To better evaluate the accuracy of SOM-BSfinder in detecting the AS, we calculated at which frequency the ligand atoms were found in SOM CC number n (Figure 8). To remain stringent, detection was considered as failed if the ligand overlapped two or more SOM CCs (3 targets: ACE, DRD3 and PLK1) or with no SOM CC (XIAP; hence, sum of frequency ≈ 96%). The AS was identified within the first most populated CC in 87% of the cases, and within the second or the third most populated CC in less than 9% of the cases. Beyond the third most populated CC, no overlapping was observed with the ligand atoms (Figure 8).
Figure 8

Occurrence of the AS at the different CCs identified. Cases where the AS is overlapping only one CC (98 cases, 96% of the targets) are considered for this plot. The first CC accounts for 87% of the cases, the second CC accounts for 6% and the third CC account for 3%. Zero occurrence for the AS was detected beyond the third CC.

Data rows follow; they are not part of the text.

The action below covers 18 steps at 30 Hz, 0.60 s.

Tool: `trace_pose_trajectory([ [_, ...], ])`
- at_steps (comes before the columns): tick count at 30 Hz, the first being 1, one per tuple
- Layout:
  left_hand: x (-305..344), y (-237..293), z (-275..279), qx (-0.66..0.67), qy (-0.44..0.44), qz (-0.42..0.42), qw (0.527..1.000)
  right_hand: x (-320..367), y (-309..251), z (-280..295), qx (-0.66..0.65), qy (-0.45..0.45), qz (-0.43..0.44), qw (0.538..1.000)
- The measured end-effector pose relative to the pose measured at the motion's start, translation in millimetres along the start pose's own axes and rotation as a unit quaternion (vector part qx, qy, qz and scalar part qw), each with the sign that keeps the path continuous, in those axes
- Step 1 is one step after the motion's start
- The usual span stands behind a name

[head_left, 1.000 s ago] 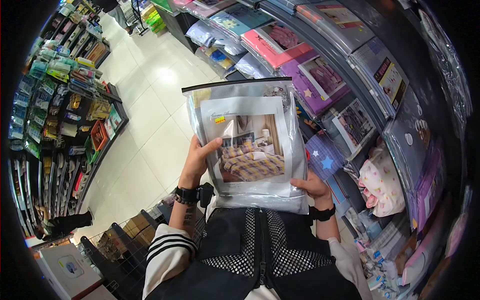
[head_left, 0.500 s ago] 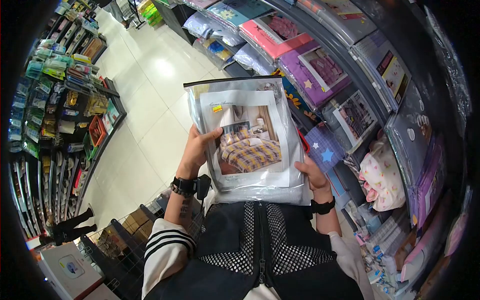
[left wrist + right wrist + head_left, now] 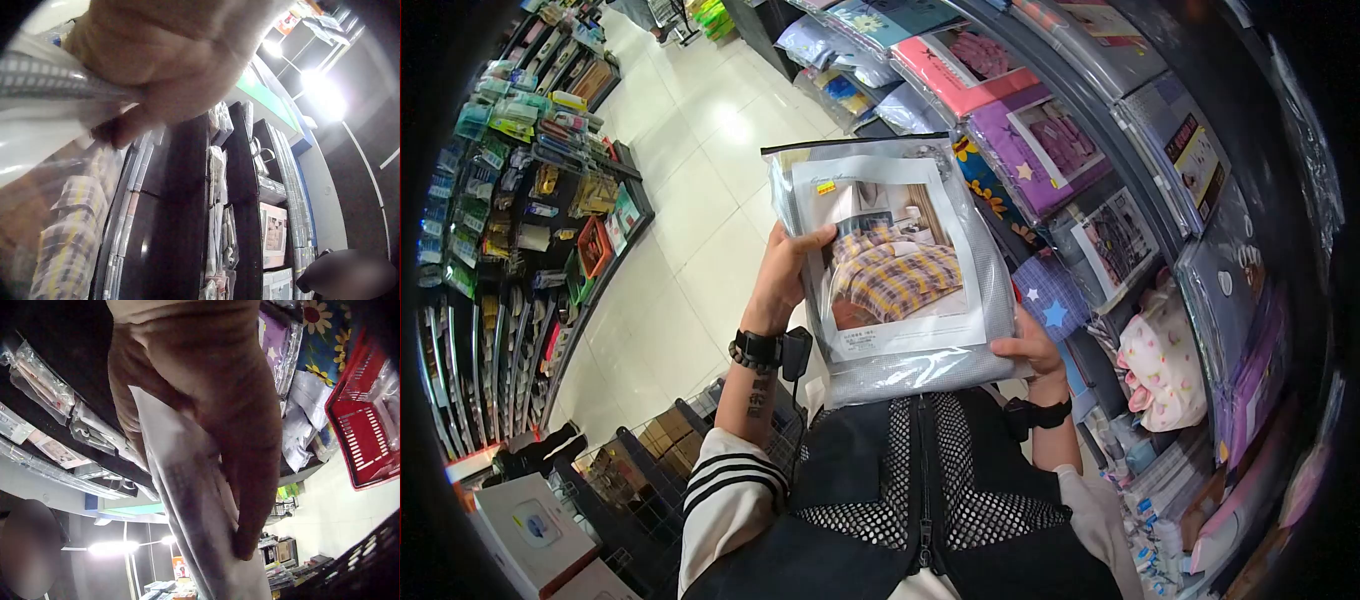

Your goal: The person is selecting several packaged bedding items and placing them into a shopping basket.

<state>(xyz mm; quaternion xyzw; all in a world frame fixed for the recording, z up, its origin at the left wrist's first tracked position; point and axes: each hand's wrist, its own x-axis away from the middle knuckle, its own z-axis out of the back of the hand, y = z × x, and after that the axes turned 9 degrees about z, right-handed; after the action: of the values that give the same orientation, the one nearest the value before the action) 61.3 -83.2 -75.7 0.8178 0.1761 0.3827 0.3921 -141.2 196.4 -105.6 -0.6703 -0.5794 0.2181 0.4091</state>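
Note:
A clear zip bag of bedding (image 3: 990, 300) is held up in front of the chest in the head view. Its paper insert shows a bed with yellow and purple plaid covers and carries a small yellow sticker. My left hand (image 3: 780, 270) grips the left edge, thumb across the front, fingers behind. Low on the right edge, my right hand (image 3: 1030, 345) pinches the bag with its thumb on the front. In the left wrist view, the plaid picture (image 3: 69, 231) lies below the hand. The right wrist view has the bag's pale corner (image 3: 181, 450) between thumb and fingers.
Shelves of packaged bedding, including a purple pack (image 3: 1035, 150), run along the right. A rack of small hanging goods (image 3: 530, 200) stands across the tiled aisle (image 3: 670, 270). A red basket (image 3: 362, 425) shows in the right wrist view. White boxes (image 3: 535, 535) sit lower left.
Both hands keep hold of the bedding bag. It has risen slightly and shifted left at the top, tilting a little counterclockwise, with the left hand moving up and left along with it.

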Motion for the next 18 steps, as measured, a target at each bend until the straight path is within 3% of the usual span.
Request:
trace_pose_trajectory([
  [10,1.3,11.4,-6.1,-0.021,0.017,0.049,0.998,3.2,-10.0,-8.0,-0.035,0.008,0.023,0.999],
  [18,-2.1,9.5,-4.2,-0.011,0.006,0.042,0.999,3.2,-13.3,-9.0,-0.04,0.002,0.019,0.999],
])
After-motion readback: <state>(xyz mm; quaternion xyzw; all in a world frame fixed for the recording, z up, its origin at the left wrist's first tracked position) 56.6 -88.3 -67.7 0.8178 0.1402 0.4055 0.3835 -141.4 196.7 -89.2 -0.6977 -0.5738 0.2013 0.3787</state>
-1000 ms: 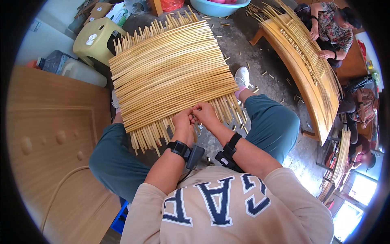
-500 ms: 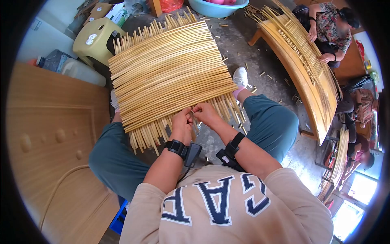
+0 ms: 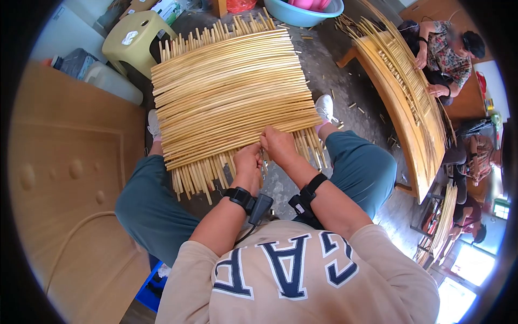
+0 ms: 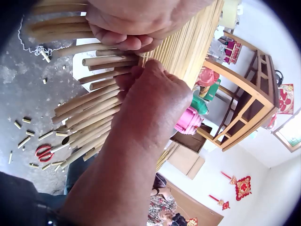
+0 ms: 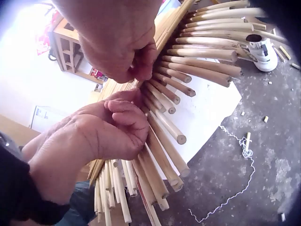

We calculated the success rate (SR) of SOM-BSfinder. For that, we consider that the AS was successfully identified if the fraction of ligand atoms within the radius r CC (see Equation (2), Additional file 1: Figure S3) from SOM CC points was superior to a precision threshold of 0.25. SOM-BSfinder showed SR values of 90% when the Top3 CCs were considered, and 82% for the first CC alone (Table 3, first line). Then, we compared SOM-BSfinder performances to other energy-based/probe-mapping methods (FTSite [19], Q-SiteFinder [21,22] and SiteHound [27]), based on their success rates (SRs). For that, we had to adapt the precision and radius cutoffs to match those used by the authors of the concerned programs. FTSite [19] and Q-SiteFinder [21,22] consider that the AS was successfully identified if the fraction of ligand atoms within 1.6 Å of SOM CC points was superior to 0.25. In contrast, SiteHound uses a cutoff distance of 2.0 Å, a fraction superior to 0.15 and only consider heavy atoms. The results for the different methods and SOM-BSfinder with the respective parameters are shown in Table 3. In this specific context and with regards to the fact that different datasets were used by the described methods, SOM-BSfinder outperformed all three methods (see Additional file 1: Table S4).
Table 3

Success rate values for SOM-BSfinder and other probe-mapping methods



Atom type

Radius (Å)

Top3 SR

Top1 SR














FTSite ()






















In the first section, SOM-BSfinder performances with its defaults parameters. In the second section, default parameters of FTSite [21,22] and Q-SiteFinder [19] were used; (*) Values for FTSite were calculated on a set of 35 targets [22]. In the last section, default parameters of SiteHound [27] were used.

Chemical descriptors

We tested if we could use information on the ligand chemical composition to provide information on relevant chemical groups, in addition to the fact that they refined the acuity of the active site identification.

We made this analysis on HIV-RT and ABL1, the benchmarks used to setup the method.

We used the Morgan fingerprints as chemical descriptors (see Methods). They describe the molecule chemistry through an inventory of each atom environment, which can be viewed as local chemical groups or moieties. Their application gave higher neuron density and consensus for both HIV-RT and ABL1 (Figure 9), thus refining the BS geometrical definition.
Figure 9

SOM analysis of docking results obtained with ADvina with atomic coordinates as input vectors for HIV-RT (a) and ABL1 (c); and with the coordinates of the geometric centers of the chemical features as input vectors for HIV-RT (b) and ABL1 (d). Labels (2), (3), (1’) and (6’) correspond to cavity numbers used in Figure 1. They designate the AS and BS2 of HIV-RT and ABL1, respectively.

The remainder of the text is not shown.